Innanzitutto sul riconoscimento delle libere convivenze. Si tratta di un errore giuridico oltre che morale (inteso in senso pienamente laico, cioè del bene della società), almeno per le seguenti ragioni:

  • la decisione di non contrarre vincolo è libera da parte dei 2 soggetti; non si vede per quale ragione si debba imporre un legame quando deliberatamente i soggetti lo rifiutano; se lo desiderano, possono benissimo sposarsi ed il problema è risolto, con oneri ed onori;
  • socialmente, unioni del genere documentano ed incarnano la precarietà della società, nella quale nessuno vuole più doveri e vincoli ma tutti pretendono diritti; riconoscere questi legami (in pratica con soli diritti) da parte delle istituzioni significa inevitabilmente incentivare la labilità sociale, con le conseguenze che sono sotto gli occhi di tutto, gravi soprattutto per i soggetti più deboli (in particolare i figli, specie piccoli); quindi incentivare queste unioni toglie moltissimo alla famiglia perché invita apertamente a non costituirla; brutalmente: chi me lo fa fare di sposarmi se con una libera convivenza ho pari diritti? Mica sono scemo: ho gli stessi vantaggi e, il giorno che voglio, mando la mia compagna a quel paese dall’oggi al domani senza alcuna conseguenza! Che problema c’è?

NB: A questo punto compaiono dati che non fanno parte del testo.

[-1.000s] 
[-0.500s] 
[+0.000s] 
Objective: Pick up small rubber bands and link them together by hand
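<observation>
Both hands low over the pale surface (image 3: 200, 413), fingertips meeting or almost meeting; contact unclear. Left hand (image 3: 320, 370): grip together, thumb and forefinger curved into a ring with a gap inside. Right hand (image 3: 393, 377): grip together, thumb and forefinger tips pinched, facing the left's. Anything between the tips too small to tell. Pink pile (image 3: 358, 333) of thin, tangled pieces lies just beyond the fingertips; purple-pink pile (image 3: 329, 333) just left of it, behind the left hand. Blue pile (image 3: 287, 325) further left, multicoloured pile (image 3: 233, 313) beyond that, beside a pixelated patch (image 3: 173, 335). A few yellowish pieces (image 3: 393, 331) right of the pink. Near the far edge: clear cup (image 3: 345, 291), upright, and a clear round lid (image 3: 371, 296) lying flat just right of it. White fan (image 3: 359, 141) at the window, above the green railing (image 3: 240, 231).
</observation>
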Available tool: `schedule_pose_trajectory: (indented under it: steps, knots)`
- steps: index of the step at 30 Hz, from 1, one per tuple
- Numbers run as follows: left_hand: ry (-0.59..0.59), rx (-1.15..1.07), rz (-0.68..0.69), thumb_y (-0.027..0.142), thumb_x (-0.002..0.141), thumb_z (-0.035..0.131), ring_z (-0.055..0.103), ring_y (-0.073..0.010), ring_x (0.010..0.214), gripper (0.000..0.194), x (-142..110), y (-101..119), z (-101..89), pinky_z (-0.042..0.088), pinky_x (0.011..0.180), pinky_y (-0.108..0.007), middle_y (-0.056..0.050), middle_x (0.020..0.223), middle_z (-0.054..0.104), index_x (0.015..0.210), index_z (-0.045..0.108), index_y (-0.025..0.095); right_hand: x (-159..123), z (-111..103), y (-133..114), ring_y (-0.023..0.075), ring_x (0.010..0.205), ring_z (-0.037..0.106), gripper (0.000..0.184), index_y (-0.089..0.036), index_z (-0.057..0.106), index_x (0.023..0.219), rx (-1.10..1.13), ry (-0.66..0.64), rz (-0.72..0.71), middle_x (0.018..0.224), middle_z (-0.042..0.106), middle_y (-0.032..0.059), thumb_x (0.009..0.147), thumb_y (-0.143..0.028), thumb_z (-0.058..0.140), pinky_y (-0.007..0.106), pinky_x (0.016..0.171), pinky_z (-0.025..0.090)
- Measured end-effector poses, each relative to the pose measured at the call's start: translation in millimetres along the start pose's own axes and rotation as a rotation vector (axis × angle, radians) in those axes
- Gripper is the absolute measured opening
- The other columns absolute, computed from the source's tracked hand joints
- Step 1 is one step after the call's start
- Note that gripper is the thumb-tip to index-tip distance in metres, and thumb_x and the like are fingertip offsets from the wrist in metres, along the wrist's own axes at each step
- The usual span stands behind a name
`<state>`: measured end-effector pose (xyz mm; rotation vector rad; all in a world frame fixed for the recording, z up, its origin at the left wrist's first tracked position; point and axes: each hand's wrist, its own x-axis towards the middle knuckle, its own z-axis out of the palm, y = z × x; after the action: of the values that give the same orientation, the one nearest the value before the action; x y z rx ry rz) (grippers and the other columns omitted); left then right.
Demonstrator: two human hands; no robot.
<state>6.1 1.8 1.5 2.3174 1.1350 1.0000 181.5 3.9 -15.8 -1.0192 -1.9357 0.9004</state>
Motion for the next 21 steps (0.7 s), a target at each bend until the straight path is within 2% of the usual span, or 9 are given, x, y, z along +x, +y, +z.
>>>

  • vi immaginate a quante “furbate” e contenziosi potrà condurre in sede giuridica un eventuale riconoscimento da parte delle istituzioni? Non sono un esperto, ma pensate solo a quale potrebbe essere un criterio oggettivo, documentabile e sufficiente per stabilire una convivenza (che originerebbe diritti): testimonianze? Residenza anagrafica nello stesso edificio? E da quanto tempo? 10 anni, 1 anno, 1 mese, 1 giorno? Verrebbe spazzato via l’unico criterio oggettivamente riscontrabile: il legame stabile riconosciuto e codificato (matrimonio), e non si avrebbe più alcun riferimento oggettivo. Un disastro giuridico.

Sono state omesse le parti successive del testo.